- [Problem requirements] Look through the data below for the line with "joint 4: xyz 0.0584" and the line with "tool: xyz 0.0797", then output those two and all lines in between, exactly as written.

####################

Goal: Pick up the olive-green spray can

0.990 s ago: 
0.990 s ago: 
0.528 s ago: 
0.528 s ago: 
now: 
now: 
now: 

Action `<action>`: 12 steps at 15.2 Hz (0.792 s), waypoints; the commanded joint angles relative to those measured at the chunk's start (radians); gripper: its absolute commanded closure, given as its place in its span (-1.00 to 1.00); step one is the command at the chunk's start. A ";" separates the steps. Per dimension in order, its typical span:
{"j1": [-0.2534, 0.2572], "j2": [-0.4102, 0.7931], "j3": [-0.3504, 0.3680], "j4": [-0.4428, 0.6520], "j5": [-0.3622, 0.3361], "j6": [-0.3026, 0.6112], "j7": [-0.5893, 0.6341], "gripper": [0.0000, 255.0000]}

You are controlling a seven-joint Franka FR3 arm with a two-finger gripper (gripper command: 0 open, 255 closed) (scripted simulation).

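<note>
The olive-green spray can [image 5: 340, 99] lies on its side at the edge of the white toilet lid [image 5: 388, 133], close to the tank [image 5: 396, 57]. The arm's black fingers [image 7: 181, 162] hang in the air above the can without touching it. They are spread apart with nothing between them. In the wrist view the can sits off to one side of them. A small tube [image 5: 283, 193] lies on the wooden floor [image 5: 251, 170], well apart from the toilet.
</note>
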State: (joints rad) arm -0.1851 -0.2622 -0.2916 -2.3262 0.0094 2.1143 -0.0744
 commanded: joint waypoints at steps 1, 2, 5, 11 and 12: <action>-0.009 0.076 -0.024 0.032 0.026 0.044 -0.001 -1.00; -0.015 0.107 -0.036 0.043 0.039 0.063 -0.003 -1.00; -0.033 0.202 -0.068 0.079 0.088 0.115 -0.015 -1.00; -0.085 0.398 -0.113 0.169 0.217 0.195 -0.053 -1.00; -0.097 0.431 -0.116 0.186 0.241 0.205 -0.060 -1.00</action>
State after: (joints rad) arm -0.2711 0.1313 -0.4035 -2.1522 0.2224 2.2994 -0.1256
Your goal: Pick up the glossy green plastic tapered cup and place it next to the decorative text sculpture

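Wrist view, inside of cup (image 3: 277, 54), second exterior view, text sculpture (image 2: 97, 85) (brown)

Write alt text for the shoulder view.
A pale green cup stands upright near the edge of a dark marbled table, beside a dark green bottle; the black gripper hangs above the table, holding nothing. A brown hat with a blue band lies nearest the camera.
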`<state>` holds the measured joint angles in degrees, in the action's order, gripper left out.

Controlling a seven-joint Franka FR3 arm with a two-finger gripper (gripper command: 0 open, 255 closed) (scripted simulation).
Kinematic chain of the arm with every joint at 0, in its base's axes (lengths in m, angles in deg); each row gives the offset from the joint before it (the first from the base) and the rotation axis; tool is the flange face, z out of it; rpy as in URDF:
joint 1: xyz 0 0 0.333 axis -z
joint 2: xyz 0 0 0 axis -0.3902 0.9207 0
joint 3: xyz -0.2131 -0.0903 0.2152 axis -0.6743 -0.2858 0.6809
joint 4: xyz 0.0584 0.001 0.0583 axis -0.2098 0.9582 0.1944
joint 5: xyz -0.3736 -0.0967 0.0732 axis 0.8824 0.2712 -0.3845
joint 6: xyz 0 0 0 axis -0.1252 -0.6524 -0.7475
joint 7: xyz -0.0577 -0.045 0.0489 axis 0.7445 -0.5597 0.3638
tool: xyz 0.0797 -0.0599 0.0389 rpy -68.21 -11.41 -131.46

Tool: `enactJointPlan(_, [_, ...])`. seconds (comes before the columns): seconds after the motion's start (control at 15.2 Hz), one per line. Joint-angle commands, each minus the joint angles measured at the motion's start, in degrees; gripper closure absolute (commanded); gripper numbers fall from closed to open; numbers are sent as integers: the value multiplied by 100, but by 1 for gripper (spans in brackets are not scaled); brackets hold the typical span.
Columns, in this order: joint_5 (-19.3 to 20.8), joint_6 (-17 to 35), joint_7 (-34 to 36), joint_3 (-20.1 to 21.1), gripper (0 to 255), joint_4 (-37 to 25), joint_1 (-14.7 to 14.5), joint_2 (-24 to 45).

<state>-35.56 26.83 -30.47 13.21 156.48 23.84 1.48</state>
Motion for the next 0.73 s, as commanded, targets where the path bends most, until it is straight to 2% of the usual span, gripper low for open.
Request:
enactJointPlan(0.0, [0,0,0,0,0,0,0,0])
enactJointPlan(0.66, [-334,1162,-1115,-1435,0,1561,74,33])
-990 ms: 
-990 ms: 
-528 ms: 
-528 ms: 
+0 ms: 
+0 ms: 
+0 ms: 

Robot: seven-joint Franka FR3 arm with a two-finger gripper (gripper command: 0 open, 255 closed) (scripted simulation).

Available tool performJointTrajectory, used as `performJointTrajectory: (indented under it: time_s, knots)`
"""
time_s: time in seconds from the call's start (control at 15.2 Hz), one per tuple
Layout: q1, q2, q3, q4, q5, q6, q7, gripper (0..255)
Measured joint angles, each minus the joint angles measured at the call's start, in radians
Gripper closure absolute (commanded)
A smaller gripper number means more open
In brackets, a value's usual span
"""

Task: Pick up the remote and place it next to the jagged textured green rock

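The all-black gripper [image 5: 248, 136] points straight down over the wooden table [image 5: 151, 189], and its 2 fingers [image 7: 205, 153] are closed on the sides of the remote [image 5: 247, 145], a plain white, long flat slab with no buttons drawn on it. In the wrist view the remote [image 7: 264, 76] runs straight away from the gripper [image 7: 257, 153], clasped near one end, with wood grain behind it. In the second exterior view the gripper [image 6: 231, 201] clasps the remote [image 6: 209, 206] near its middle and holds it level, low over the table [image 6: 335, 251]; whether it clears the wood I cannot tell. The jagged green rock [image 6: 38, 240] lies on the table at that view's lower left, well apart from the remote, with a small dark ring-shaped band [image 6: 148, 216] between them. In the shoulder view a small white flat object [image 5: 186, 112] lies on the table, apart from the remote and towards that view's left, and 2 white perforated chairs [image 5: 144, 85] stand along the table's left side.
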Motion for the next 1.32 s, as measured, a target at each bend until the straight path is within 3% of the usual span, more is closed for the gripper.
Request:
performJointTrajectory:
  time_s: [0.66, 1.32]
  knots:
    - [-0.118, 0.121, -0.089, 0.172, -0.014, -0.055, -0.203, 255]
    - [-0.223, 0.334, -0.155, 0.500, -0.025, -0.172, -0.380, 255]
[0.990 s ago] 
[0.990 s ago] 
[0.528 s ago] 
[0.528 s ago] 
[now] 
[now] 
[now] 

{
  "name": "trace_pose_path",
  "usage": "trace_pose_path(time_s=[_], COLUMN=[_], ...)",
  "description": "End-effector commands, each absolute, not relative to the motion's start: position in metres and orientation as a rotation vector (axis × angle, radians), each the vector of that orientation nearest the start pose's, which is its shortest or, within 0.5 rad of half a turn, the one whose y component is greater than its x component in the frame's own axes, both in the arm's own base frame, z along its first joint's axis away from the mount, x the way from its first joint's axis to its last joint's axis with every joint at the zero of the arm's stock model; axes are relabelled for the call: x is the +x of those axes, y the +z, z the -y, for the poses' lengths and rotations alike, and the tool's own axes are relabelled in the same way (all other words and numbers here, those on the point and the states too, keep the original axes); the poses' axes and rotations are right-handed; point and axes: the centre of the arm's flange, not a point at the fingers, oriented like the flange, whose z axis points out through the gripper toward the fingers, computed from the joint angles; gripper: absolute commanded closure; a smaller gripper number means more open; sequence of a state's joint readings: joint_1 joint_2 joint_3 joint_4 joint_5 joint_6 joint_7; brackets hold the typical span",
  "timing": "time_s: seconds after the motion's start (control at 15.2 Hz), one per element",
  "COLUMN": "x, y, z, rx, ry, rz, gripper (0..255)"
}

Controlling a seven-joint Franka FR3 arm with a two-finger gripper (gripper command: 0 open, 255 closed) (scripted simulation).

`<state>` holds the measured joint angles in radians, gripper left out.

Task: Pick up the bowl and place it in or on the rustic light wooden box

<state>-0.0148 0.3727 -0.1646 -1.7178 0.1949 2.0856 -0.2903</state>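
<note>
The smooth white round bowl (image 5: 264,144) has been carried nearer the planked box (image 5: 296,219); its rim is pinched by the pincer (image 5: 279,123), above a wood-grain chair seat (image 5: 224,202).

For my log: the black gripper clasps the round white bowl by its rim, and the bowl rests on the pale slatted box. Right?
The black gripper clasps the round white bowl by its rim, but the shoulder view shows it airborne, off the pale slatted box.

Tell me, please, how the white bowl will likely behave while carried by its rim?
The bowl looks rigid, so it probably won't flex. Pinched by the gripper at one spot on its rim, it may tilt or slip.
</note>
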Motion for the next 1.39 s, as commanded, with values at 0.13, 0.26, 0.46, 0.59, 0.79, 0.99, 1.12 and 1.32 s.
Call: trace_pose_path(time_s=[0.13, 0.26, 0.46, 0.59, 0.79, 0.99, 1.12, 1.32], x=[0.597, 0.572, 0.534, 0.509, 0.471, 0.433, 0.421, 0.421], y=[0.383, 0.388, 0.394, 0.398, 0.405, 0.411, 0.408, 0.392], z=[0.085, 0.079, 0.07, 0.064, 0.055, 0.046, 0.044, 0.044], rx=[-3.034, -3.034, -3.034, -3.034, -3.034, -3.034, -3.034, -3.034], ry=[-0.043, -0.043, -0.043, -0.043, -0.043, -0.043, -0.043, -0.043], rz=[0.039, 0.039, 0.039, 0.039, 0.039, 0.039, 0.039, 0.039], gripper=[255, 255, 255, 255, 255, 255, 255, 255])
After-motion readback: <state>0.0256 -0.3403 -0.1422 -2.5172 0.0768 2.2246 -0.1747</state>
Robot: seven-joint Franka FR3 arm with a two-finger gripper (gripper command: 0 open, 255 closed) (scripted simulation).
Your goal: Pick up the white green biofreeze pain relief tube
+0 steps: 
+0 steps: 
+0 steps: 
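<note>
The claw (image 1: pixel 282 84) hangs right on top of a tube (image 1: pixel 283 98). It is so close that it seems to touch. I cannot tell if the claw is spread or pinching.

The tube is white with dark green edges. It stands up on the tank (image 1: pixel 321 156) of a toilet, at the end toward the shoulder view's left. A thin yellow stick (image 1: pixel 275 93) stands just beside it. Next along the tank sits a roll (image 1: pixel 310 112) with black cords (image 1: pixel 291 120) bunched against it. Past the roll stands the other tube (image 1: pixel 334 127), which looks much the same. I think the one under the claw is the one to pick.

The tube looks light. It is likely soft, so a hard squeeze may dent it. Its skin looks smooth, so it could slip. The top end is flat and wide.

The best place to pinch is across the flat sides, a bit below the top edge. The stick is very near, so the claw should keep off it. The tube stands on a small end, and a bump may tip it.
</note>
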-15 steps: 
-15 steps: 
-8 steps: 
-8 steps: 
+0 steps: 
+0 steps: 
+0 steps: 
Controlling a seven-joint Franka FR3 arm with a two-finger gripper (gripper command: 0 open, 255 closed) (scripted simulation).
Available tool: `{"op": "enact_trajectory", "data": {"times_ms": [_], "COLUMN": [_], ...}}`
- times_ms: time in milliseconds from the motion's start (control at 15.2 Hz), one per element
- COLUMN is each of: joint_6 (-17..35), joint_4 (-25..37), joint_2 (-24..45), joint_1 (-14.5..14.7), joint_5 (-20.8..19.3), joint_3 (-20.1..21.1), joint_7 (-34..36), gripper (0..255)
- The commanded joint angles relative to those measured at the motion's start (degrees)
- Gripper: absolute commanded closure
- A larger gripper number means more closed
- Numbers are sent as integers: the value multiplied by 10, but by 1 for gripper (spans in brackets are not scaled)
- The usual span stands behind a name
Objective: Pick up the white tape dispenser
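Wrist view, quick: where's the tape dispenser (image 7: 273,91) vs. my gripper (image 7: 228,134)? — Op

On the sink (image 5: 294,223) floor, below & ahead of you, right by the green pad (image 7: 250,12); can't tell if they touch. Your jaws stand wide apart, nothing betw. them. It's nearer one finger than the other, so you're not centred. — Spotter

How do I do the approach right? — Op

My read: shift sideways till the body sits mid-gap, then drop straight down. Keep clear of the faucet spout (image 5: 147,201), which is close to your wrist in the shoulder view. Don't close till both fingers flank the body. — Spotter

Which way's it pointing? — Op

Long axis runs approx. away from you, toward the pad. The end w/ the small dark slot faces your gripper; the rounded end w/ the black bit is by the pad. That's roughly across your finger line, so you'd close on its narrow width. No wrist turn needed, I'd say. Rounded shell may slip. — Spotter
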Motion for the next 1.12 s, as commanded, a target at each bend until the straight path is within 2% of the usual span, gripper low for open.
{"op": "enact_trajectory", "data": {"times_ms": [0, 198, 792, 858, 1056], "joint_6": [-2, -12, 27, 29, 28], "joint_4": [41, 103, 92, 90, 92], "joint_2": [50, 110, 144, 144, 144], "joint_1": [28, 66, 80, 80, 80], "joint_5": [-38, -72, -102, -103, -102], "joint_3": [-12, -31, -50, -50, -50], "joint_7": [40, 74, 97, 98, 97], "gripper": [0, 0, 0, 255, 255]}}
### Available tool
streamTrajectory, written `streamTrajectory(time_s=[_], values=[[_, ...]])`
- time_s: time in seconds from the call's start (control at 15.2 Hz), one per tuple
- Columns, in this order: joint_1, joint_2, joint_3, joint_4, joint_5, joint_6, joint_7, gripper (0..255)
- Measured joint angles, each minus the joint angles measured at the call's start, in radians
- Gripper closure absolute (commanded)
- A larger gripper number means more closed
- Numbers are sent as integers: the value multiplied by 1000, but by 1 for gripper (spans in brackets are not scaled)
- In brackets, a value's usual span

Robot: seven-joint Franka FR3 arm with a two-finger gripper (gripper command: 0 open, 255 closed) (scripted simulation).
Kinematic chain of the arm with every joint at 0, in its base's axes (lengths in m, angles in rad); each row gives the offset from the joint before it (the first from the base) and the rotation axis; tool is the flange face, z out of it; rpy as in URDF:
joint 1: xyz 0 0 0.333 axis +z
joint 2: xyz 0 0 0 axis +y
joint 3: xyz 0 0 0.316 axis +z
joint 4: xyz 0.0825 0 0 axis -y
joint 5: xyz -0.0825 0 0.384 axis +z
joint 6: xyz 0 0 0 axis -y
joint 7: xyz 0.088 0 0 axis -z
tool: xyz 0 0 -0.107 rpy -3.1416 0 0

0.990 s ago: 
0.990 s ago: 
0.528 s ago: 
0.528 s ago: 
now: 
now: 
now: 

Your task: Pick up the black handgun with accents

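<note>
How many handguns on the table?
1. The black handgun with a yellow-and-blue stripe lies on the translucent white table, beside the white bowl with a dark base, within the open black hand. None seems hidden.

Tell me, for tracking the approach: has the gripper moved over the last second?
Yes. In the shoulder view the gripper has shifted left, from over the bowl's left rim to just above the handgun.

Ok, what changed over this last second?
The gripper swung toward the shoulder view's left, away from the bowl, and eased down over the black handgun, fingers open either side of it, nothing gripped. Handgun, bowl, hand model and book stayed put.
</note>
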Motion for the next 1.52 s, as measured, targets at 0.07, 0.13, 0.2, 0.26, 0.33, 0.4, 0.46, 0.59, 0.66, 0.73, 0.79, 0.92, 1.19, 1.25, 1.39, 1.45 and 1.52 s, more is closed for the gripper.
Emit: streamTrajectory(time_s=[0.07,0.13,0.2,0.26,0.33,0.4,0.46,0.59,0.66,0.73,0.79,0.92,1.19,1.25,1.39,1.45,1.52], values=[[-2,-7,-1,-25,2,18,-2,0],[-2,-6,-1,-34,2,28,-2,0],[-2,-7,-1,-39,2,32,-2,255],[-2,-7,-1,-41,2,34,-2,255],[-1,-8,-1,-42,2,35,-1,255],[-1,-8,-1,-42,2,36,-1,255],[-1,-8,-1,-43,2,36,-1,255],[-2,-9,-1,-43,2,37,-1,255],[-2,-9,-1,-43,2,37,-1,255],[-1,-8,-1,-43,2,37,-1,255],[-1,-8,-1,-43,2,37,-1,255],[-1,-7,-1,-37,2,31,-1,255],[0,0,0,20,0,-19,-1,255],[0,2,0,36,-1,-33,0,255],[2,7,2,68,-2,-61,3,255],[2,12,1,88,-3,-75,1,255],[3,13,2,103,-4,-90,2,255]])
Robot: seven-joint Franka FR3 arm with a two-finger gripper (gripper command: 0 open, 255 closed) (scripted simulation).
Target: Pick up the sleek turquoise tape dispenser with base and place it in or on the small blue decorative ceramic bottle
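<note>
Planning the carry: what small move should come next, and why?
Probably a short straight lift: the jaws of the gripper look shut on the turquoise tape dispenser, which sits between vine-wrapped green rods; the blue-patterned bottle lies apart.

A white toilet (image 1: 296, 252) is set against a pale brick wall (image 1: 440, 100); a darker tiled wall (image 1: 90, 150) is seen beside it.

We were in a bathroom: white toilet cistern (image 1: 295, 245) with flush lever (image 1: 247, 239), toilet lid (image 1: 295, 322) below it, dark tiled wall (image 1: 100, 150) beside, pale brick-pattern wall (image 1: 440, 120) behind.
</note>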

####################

- [Completed task]
joint 4: xyz 0.0584 0.001 0.0583 axis -0.2098 0.9582 0.1944
joint 5: xyz -0.3736 -0.0967 0.0732 axis 0.8824 0.2712 -0.3845
joint 6: xyz 0 0 0 axis -0.1252 -0.6524 -0.7475
joint 7: xyz -0.0577 -0.045 0.0489 axis 0.7445 -0.5597 0.3638
tool: xyz 0.0797 -0.0599 0.0389 rpy -68.21 -11.41 -131.46

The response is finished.